Going to build it out of plywood, leaning towards 3/8" but open to suggestions. A lid over the lower portion/tank will have the tempress seat bolted on and the lid will be 1" thick. Typical hinges and metal latches will be used. This would hold a 12 gallon, below decks tank outfitted with a fill & vent in the taller portion of the box. Also have a Fishmaster grab bar to mount behind the box. All lines will be run under the floor coming out through the existing rigging tube in the starboard hump.

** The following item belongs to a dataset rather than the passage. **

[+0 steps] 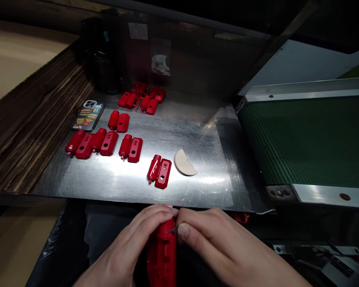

And yes Royce, I'm working on the hatch too!


----------



## LWalker (Aug 20, 2013)

How about adding a toekick?


----------



## Gramps (Nov 1, 2007)

Good idea. Any thoughts on height?


----------



## LWalker (Aug 20, 2013)

Here is the coffin from my build. The toekick is 3" tall and 2" wide


----------



## Net 30 (Mar 24, 2012)

Damn Luke, that coffin box looks sweet! 

If I ever have a skiff built I'm def. gonna add a coffin/guide box. It would be really cool to incorporate a small shrimp or crustacean well into the box.


----------



## LWalker (Aug 20, 2013)

Net 30 said:


> It would be really cool to incorporate a small shrimp or crustacean well into the box.


The front of mine is a small livewell and the back is a small cooler. 

Gramps, could you add some length to incorporate some storage or livewell? Put a divider in between the tank and the front to separate for storage?


----------



## Gramps (Nov 1, 2007)

That looks great LW! What materials did you use? Is there something your Osprey build thread?

I need to mock up something in cardboard to figure out the length. A little longer for some storage would be nice but don't want to make it obscenely long.


----------



## LWalker (Aug 20, 2013)

Mine is made from 3/4 Okume and plumbed under the deck. 
http://www.microskiff.com/threads/build-thread-osprey-18-flats-skiff.17438/page-15


----------



## DuckNut (Apr 3, 2009)

Gramps,

LW's is great and would look good in your boat. Ankona has one very similar as your drawing

As for wood, 3/8" would be plenty strong especially if you put a layer of glas on each side.


----------



## Gramps (Nov 1, 2007)

Yeah I'm leaning towards the 3/8 with 1208 biax inside and out. Build it like a S&G boat, a SOB! Having the box fail and the passenger eat it, well, that'll be the end of my boating life. I fall out of the boat and the wife thinks it is funny, she falls and it will all be over!

Gentle DN, Ankona is a bit of a 4 letter word around me


----------